MGC4位の悔しさを晴らす快走で、東京五輪に一歩近づいた松田瑞生 そして1月26日に開催された2レース目の大阪国際で、松田瑞生(ダイハツ)が期待どおりの走りを見せ、3枠目の第一候補に躍り出た。

 松田は、MGCでは本命のひとりとして臨んだが、最初のペースが想定以上に速く、うまく対応できないまま4位に終わっていた。その松田にとって、大阪国際は地元開催であるとともに、初マラソンだった2018年に2時間22分44秒で優勝している相性のいい大会だ。

 今回は代表内定となるファイナルチャレンジ設定記録が2時間22分22秒以内ということで、レースはペースメーカーが1km3分20~21秒で引っ張る予定だった。レースは出だしから、ペースメーカー5人のうち12kmまで走る予定だった新谷仁美(積水化学)が設定より1~2秒速いペースで引っ張り、最初の5kmは16分36秒、次の5kmは16分31秒と、ハイペースになった。

 この設定記録は松田自身、18年9月のベルリンマラソンで出した2時間22分23秒よりも1秒だけ速いタイム。松田はこう考えて走っていた。

「自分を超えることが最大の目標だったので、ほかの選手は眼中になかったというか......。ほかの選手を気にしていたら自分の走りができなくなるので、自分のレースに集中していたというのが大きい」

 ペースメーカーの斜め後ろにピタリとつき、ときにはペースメーカーを煽るような雰囲気も見せる走りには、少し気負いもあるように感じた。しかし、レース後に聞いてみると、松田は真逆の感覚を抱いていた。

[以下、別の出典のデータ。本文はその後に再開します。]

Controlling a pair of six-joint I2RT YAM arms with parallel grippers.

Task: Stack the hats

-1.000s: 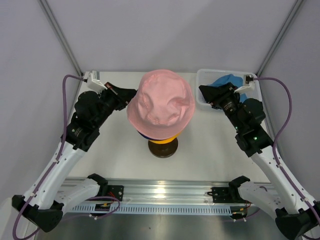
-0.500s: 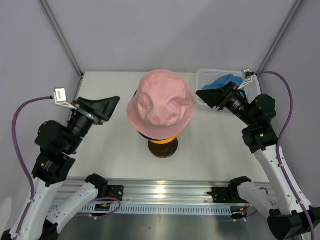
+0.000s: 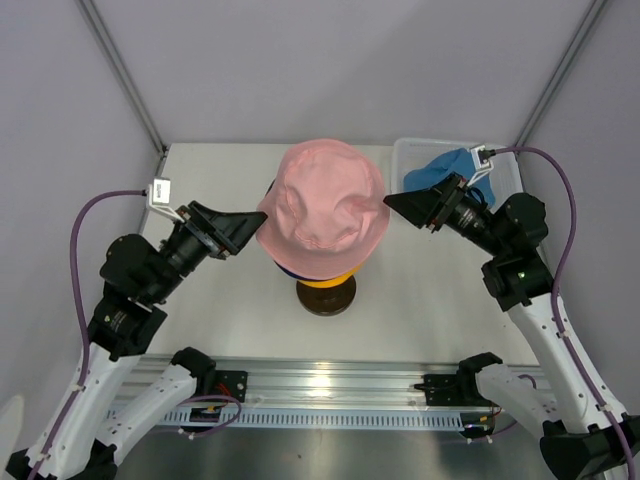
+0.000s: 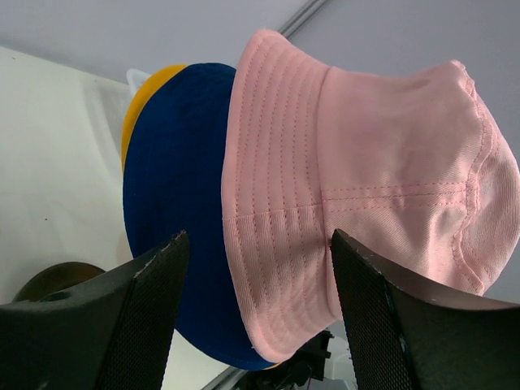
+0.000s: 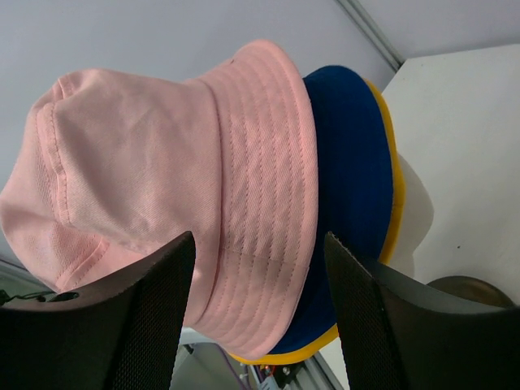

「私のチームにもペースメーカーがいて練習では一緒に走るけど、斜め後ろについて走るのが一番好きなので、(今日も)その位置にベタづきしていたんです。でもペースに関しては『新谷さん、速い、ちょっと速い』と思っていました。『もうちょっと(ペースを)落として』と言ったけど、新谷さんは『いいよ、いいよ、余裕だよ』と言って、そのままだったので、『落ちひんやん、速い』と思って走っていました」

 笑いながらこう話した松田だが、ハイペースでも不安は芽生えなかったと言う。それは、2時間19分12秒の日本記録を目指す走りをしなければ、設定記録を突破することはできないと考えていたからだ。